▶ [What you have to do] The complete listing goes into the output exactly, without its pictures.

▶ [Source data]
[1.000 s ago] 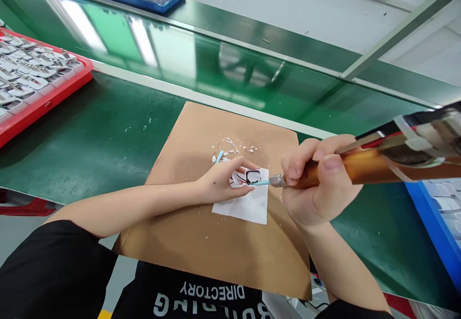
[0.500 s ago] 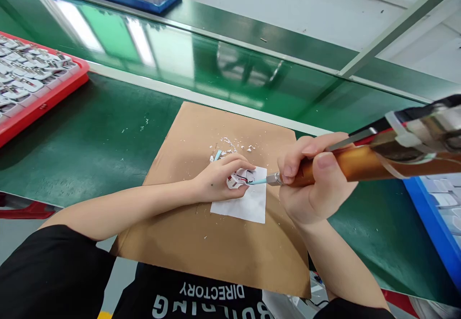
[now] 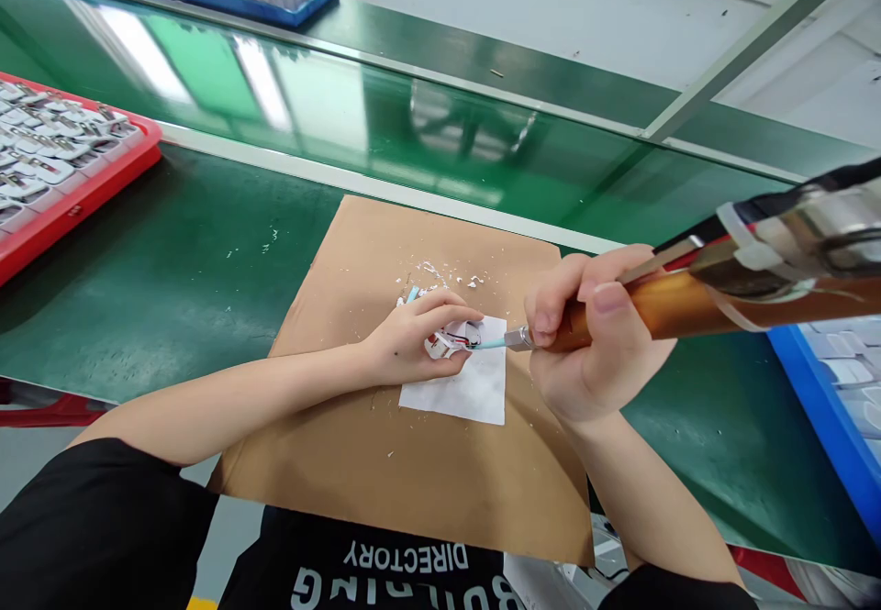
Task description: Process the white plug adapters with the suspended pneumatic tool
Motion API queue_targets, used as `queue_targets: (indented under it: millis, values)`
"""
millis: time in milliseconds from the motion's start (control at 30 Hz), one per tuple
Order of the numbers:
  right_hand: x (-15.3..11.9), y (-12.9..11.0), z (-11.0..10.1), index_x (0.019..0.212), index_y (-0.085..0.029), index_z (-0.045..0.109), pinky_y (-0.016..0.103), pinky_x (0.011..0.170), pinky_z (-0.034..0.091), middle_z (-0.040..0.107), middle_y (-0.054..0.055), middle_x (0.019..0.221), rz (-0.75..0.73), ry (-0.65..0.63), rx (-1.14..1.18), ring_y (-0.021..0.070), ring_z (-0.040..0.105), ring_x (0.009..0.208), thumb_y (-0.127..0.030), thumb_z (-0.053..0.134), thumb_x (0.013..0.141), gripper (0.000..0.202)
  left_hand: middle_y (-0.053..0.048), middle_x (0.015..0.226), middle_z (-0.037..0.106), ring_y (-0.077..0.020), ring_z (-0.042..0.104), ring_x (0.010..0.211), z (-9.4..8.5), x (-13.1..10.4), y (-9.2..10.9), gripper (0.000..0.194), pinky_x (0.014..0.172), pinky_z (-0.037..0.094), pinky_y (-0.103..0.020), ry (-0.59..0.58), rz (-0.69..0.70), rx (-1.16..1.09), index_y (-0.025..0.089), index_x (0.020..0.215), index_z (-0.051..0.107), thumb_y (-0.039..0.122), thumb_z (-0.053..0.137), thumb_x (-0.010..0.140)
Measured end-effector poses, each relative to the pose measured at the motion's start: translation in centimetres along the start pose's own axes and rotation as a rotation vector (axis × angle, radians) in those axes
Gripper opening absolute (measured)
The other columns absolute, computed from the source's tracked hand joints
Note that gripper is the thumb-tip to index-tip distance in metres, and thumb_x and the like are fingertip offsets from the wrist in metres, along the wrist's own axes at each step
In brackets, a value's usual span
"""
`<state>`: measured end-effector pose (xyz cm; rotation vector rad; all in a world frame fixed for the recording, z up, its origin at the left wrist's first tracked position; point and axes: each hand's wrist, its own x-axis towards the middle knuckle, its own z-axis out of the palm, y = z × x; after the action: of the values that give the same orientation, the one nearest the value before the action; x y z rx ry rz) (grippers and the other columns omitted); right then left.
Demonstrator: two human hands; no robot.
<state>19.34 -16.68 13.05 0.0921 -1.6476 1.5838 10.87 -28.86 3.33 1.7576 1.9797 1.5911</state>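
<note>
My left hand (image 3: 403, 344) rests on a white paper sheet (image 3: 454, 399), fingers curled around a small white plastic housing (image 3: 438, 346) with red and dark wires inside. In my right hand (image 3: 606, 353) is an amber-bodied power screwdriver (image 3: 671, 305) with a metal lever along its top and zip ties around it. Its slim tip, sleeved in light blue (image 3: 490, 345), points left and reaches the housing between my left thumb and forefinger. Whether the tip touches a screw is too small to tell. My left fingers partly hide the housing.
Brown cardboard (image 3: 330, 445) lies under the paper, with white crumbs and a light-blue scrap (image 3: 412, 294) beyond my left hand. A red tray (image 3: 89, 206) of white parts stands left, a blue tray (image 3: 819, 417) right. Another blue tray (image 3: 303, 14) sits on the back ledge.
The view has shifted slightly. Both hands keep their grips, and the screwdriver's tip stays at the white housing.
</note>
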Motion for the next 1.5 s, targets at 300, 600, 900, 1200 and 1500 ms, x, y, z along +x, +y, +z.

▶ [Your response]
[1.000 s ago] 
[0.500 s ago] 
[now] 
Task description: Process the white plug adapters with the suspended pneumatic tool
Motion API queue_targets, used as `queue_targets: (indented under it: millis, values)`
"""
millis: time in milliseconds from the motion's start (control at 30 Hz), one per tuple
Order of the numbers:
  right_hand: x (-15.3..11.9), y (-12.9..11.0), z (-11.0..10.1), index_x (0.019..0.212), index_y (-0.085..0.029), index_z (-0.045..0.109), pinky_y (-0.016..0.103), pinky_x (0.011..0.170), pinky_z (-0.034..0.091), middle_z (-0.040..0.107), middle_y (-0.054..0.055), middle_x (0.019..0.221), rz (-0.75..0.73), ry (-0.65..0.63), rx (-1.14..1.18), ring_y (-0.021..0.070), ring_z (-0.040..0.105), ring_x (0.009..0.208), thumb_y (-0.127..0.030), thumb_z (-0.053..0.134), thumb_x (0.013..0.141), gripper (0.000..0.202)
  left_hand: middle_y (-0.053..0.048), middle_x (0.015..0.226), middle_z (-0.037..0.106), ring_y (-0.077..0.020), ring_z (-0.042..0.104), ring_x (0.010..0.211), z (-9.4..8.5), x (-13.1..10.4), y (-9.2..10.9), gripper (0.000..0.194), pinky_x (0.014..0.172), pinky_z (-0.037..0.094), pinky_y (-0.103..0.020), ry (-0.59..0.58), rz (-0.69..0.70), rx (-1.16..1.09), index_y (-0.025..0.089), index_x (0.020..0.215), index_z (-0.051..0.107), thumb_y (-0.039..0.122), thumb_z (-0.053..0.137), thumb_x (-0.010..0.140)
Measured end-effector poses, each relative to the pose measured at the motion's start: translation in centimetres along the start pose's own axes and rotation as a rotation vector (axis × angle, radians) in those axes
Gripper opening absolute (measured)
The other columns absolute, computed from the source's tracked hand joints
Note that gripper is the thumb-tip to index-tip distance in metres, and thumb_x and the like are fingertip offsets from the wrist in metres, along the wrist's own axes at each step
In brackets, a value's usual span
"""
`<state>`: measured end-effector pose (xyz cm; rotation vector rad; all in a world frame fixed for the recording, z up, its origin at the left wrist's first tracked position; point and axes: each hand's wrist, its own x-axis towards the middle knuckle, its own z-axis out of the palm, y = z × x; after the action: of the values that give the same orientation, the one nearest the value before the action; x y z rx ry rz) (grippers and the other columns omitted); right then left.
Demonstrator: two human hands; no robot.
<state>19.34 -16.68 13.05 0.0921 -1.6476 1.5838 10.87 -28.86 3.33 1.7576 1.9797 1.5911</state>
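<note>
My left hand (image 3: 403, 344) rests on a white paper sheet (image 3: 454, 399), fingers curled around a small white plastic housing (image 3: 438, 346) with red and dark wires inside. In my right hand (image 3: 606, 353) is an amber-bodied power screwdriver (image 3: 671, 305) with a metal lever along its top and zip ties around it. Its slim tip, sleeved in light blue (image 3: 490, 345), points left and reaches the housing between my left thumb and forefinger. Whether the tip touches a screw is too small to tell. My left fingers partly hide the housing.
Brown cardboard (image 3: 330, 445) lies under the paper, with white crumbs and a light-blue scrap (image 3: 412, 294) beyond my left hand. A red tray (image 3: 89, 206) of white parts stands left, a blue tray (image 3: 819, 417) right. Another blue tray (image 3: 303, 14) sits on the back ledge.
The view has shifted slightly. Both hands keep their grips, and the screwdriver's tip stays at the white housing.
</note>
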Motion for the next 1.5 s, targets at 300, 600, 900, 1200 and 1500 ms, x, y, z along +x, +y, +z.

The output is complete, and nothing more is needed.